Вдруг всеобщее оцепенение исчезло, сразу же возникло организованное и спорое движение. Кто-то побежал за теплой водой, кто-то взялся распороть изодранный рукав сутаны. Рану быстро обработали, наложили лубок, забинтовали и повесили на перевязь. Бледный инквизитор больше не стонал и не ругался, он сидел, стиснув зубы и прикрыв глаза, ожидая конца процедуры. Наконец, когда всё было закончено, ему поднесли чашу с каким-то питьём. Инквизитор взял её здоровой рукой, вопросительно поглядел на стоящих полукругом монахов. Те, как по команде, в такт закивали головами. Председательствующий пригубил напиток, поморщился, тяжело вздохнул и залпом осушил чашу. Его передернуло, по пищеводу прокатился снизу вверх резкий спазм, но инквизитор справился с собой, задержал дыхание, затем аккуратно выдохнул и вернул пустой сосуд.

– С детства ненавижу собак. Что это было? – произнес он севшим голосом.

– Бальзам, святой отец. Лекарственная настойка на альпийских травах.

– С детства ненавижу Альпы, – инквизитора еще раз передернуло, он помотал головой, совсем по-собачьи, и в его взгляде неожиданно появилось нечто человеческое. Краска вернулась к лицу, он откашлялся, судорожно сглотнул и огляделся по сторонам, как будто удивляясь, куда это он попал. Настоятель и собака за всё время не сдвинулись с места и в четыре глаза продолжали смотреть на него снизу вверх, сидя на полу.

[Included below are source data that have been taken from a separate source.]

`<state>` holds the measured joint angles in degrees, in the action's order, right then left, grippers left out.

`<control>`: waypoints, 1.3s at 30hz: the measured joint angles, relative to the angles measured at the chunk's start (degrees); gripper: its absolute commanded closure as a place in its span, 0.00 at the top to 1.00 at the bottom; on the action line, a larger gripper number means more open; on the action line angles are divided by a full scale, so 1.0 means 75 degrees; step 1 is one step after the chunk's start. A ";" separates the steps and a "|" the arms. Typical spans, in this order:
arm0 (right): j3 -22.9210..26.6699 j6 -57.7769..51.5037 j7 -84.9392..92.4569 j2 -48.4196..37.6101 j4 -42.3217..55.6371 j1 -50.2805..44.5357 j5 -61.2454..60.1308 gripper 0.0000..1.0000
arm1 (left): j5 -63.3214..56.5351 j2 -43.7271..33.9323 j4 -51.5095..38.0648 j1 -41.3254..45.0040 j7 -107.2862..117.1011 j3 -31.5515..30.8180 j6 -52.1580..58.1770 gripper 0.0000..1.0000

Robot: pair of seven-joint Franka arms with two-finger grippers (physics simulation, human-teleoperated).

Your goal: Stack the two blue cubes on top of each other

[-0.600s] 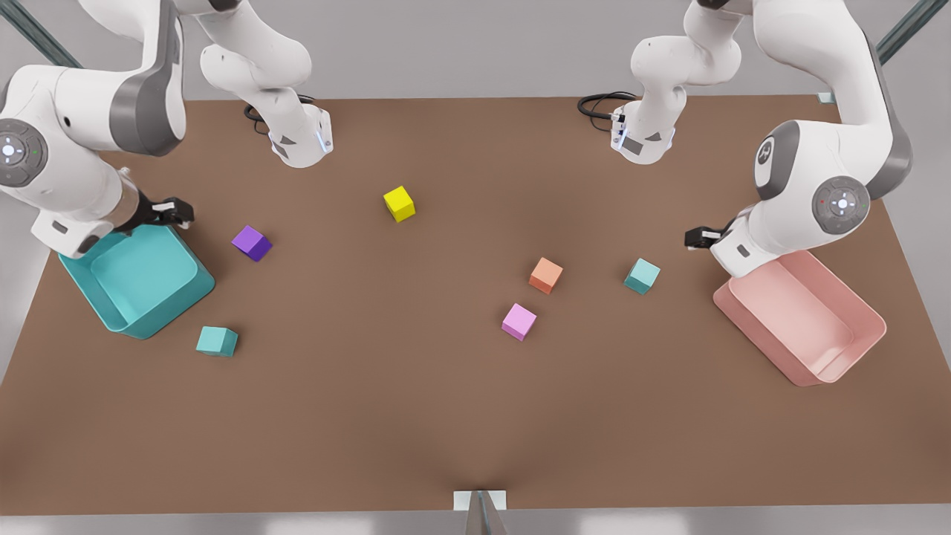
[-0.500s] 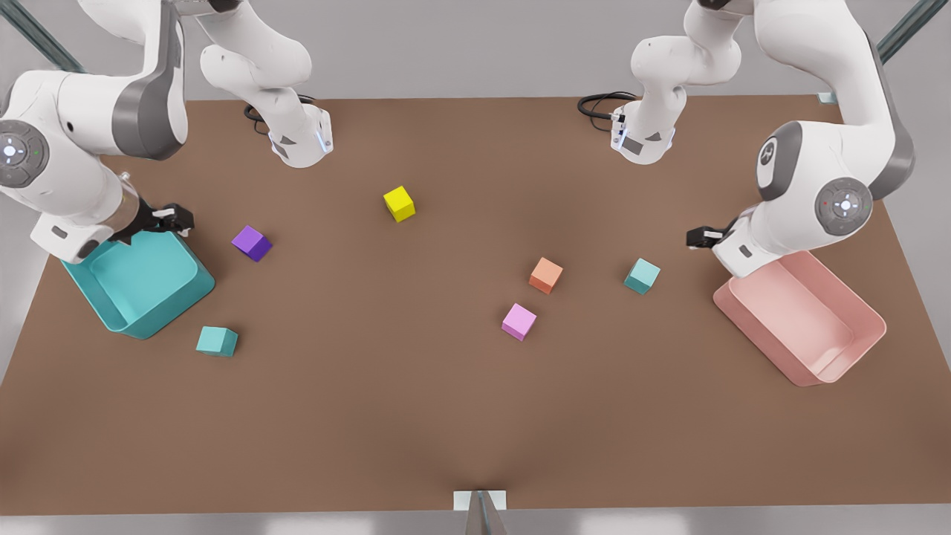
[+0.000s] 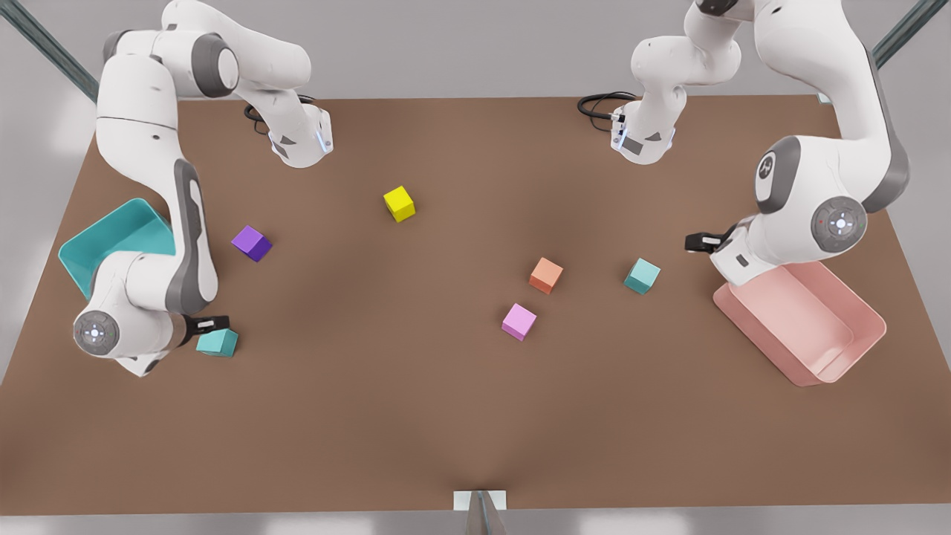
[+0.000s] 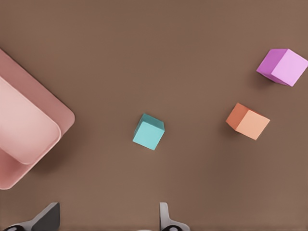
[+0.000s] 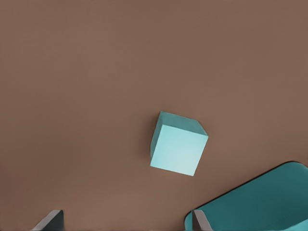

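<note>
Brown table [image 3: 416,416] bearing two bins and six small cubes, none stacked. Right arm, at the front view's left, bent low over the near corner of the teal bin [image 3: 104,238]; left arm, at the front view's right, over the inner end of the pink bin [image 3: 817,334].

Pink bin, open side up, at the front view's right edge, its rounded corner also seen in the left wrist view [image 4: 29,130]. Teal bin at the front view's left, partly covered by the right arm; its rim appears in the right wrist view [image 5: 260,197].

Right gripper [image 3: 212,324] above and just beside the first blue cube [image 3: 218,342], which lies on the table near the teal bin. In the right wrist view this cube [image 5: 178,144] rests flat ahead of the fingertips, which stand wide apart with nothing between them.

Left gripper [image 3: 698,241] near the second blue cube [image 3: 642,276], though apart from it. In the left wrist view that cube [image 4: 148,131] sits ahead of the fingers, likewise spread and empty; its height above the table is hard to judge.

Orange cube [image 3: 546,275] and pink cube [image 3: 518,321] lie near the second blue cube; yellow cube [image 3: 399,203] mid-table; purple cube [image 3: 251,242] beside the teal bin
</note>
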<state>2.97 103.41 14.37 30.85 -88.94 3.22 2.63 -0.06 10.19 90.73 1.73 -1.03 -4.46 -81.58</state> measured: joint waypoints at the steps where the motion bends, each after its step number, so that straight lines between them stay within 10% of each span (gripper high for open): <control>1: 0.0000 0.0337 0.0009 -0.0018 -0.0308 0.0094 -0.0071 1.00 | 0.0000 0.0004 0.0000 0.0000 -0.0005 0.0000 0.0014 1.00; 12: 0.0013 0.2875 -0.0180 0.0182 -0.1480 0.0531 -0.0537 1.00 | 0.0009 0.0131 -0.0011 -0.0051 -0.0038 0.0000 0.0271 1.00; 34: 0.0003 0.3544 -0.0832 0.1024 -0.1502 0.0746 -0.0798 1.00 | 0.0078 0.0136 -0.0245 -0.0054 -0.0068 -0.0001 0.0344 1.00; 39: -0.0001 0.3637 -0.0856 0.1089 -0.1441 0.0726 -0.0851 0.54 | 0.0072 0.0138 -0.0243 -0.0053 -0.0071 -0.0002 0.0341 1.00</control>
<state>2.96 130.69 7.94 39.02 -99.75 8.66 -3.75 0.48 11.22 88.90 1.33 -1.56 -4.48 -79.02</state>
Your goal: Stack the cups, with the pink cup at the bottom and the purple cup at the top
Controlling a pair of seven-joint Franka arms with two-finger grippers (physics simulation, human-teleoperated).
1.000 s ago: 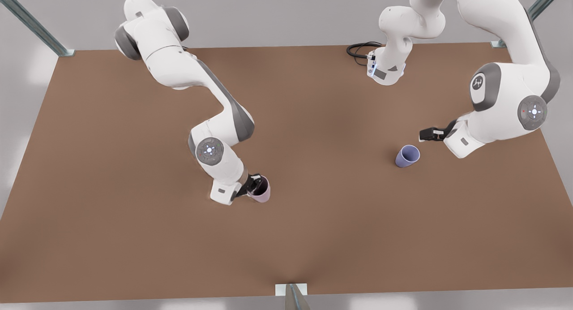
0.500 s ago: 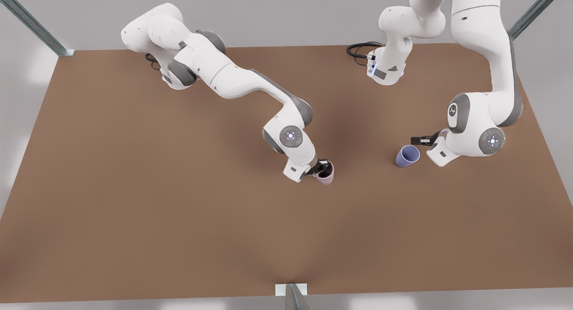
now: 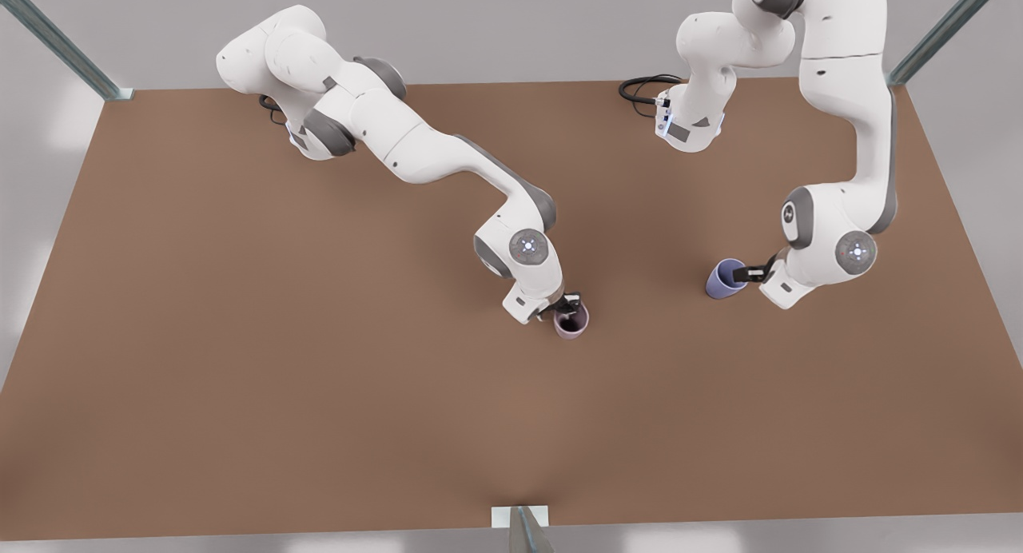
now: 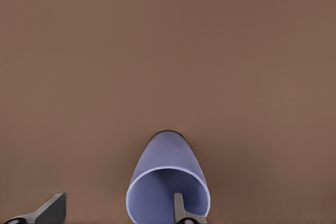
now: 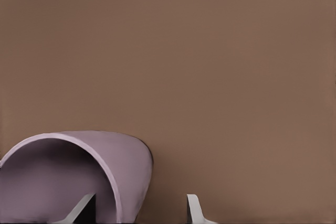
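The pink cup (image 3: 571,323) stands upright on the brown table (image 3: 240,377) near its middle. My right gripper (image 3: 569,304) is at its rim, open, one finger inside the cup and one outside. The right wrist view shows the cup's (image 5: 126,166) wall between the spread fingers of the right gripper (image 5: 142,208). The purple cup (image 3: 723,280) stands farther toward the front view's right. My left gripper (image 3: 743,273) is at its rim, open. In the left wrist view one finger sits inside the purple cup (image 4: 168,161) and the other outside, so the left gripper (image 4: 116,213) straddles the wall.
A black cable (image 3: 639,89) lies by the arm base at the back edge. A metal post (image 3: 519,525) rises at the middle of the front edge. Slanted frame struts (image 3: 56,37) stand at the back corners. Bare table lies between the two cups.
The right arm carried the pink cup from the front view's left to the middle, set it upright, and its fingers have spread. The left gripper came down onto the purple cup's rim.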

– Ну, что будем делать дальше? – как-то даже весело спросил инквизитор, картинно обращаясь ко всем присутствующим. – Нападение на представителя Святой Инквизиции при исполнении возложенной на него миссии, натравливание собаки, нанесение увечья… – он покосился на перевязь. – Хуже этого может быть только… – он задумался, пощелкал пальцами здоровой руки. – Да ничего не может быть хуже. Впрочем, и обвиняемым терять уже нечего. Парой пыток больше, парой меньше, только и всего, – инквизитор как-то совсем уж несолидно хихикнул. Видимо, монастырская настойка начала своё действие. Вдруг он встряхнулся, выпрямился, стал даже выше, во взгляде сверкнул давешний металл. – Не пугайтесь. Барр де Монтре никогда не опустится до сведения личных счетов средствами правосудия. Вы получите ровно то, что вам причитается. Ты и твоя собака. Не больше, но и не меньше. Тому порукой моё имя и доверие Папы Климента VIII. А сейчас я хочу отдохнуть. Я изменил решение: мы выезжаем завтра на рассвете на перевал Гранд Сен-Бернар. Там, в приюте, я сам изучу книгу регистрации так называемых спасенных, чтобы воочию убедиться в том, что большинство из них – еретики. Более того, учитывая тяжесть совершенного преступления, я самолично доставлю её и арестованного в Рим для проведения более доскональной сверки. Так что приготовьте мулов. Ты, – инквизитор кивнул отцу Леграну, – сам будешь управляться со своим чудовищем, пока мы не прибудем на место. К несчастью, мне приказано доставить вас обоих. Отправляйтесь под замок до завтра, и лучше бы тебе сделать так, чтобы с вами больше не было хлопот. И налейте мне еще этого дьявольского зелья!